* TASK BRIEF *
Please write out the data exactly, line by line.

─── INPUT DATA

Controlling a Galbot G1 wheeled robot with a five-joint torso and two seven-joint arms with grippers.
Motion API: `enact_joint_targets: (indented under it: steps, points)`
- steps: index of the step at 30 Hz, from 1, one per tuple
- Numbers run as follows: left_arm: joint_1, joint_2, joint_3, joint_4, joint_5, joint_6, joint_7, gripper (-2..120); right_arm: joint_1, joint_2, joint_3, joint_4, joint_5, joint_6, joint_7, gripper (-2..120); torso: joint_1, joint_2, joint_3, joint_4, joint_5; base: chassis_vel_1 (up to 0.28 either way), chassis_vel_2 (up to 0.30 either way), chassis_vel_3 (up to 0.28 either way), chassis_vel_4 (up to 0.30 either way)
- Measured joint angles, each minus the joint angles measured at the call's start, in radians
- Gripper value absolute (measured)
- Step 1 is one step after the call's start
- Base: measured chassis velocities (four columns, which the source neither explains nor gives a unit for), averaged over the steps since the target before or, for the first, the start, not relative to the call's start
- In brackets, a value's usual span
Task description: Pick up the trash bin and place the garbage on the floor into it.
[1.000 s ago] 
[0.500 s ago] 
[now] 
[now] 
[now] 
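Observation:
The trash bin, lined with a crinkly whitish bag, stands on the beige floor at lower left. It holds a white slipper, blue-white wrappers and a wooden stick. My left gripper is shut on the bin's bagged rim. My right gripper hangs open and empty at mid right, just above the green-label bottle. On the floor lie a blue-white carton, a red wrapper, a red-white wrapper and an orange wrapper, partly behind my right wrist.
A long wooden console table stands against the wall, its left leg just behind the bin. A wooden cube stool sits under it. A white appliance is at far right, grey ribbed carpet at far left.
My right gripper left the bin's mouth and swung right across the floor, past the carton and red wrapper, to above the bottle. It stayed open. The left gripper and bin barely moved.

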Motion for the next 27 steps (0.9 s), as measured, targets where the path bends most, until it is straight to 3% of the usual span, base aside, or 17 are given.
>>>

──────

* ANSWER BOX *
Controlling a Galbot G1 wheeled robot with a five-joint torso and two seven-joint arms with grippers.
Motion API: `enact_joint_targets: (indented under it: steps, points)`
- steps: index of the step at 30 Hz, from 1, one per tuple
- Numbers run as follows: left_arm: joint_1, joint_2, joint_3, joint_4, joint_5, joint_6, joint_7, gripper (-2..120); right_arm: joint_1, joint_2, joint_3, joint_4, joint_5, joint_6, joint_7, gripper (-2..120); torso: joint_1, joint_2, joint_3, joint_4, joint_5; base: chassis_vel_1 (up to 0.28 either way), chassis_vel_2 (up to 0.30 either way), chassis_vel_3 (up to 0.28 either way), chassis_vel_4 (up to 0.30 either way)
- Measured joint angles, each minus the joint angles measured at the call's start, in radians
- Gripper value absolute (measured)
- Step 1 is one step after the call's start
- Base: measured chassis velocities (four columns, which the source neither explains nor gives a unit for), averaged over the steps since the target before or, for the first, the start, not relative to the call's start
- In brackets, a value's usual span
Task description: Pick up the trash bin and place the garbage on the floor into it.
[1.000 s ago] 
[0.500 s ago] 
[now] 
[now] 
[now] 
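Observation:
The trash bin, lined with a crinkly whitish bag, stands on the beige floor at lower left. It holds a white slipper, blue-white wrappers and a wooden stick. My left gripper is shut on the bin's bagged rim. My right gripper hangs open and empty at mid right, just above the green-label bottle. On the floor lie a blue-white carton, a red wrapper, a red-white wrapper and an orange wrapper, partly behind my right wrist.
A long wooden console table stands against the wall, its left leg just behind the bin. A wooden cube stool sits under it. A white appliance is at far right, grey ribbed carpet at far left.
My right gripper left the bin's mouth and swung right across the floor, past the carton and red wrapper, to above the bottle. It stayed open. The left gripper and bin barely moved.
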
Motion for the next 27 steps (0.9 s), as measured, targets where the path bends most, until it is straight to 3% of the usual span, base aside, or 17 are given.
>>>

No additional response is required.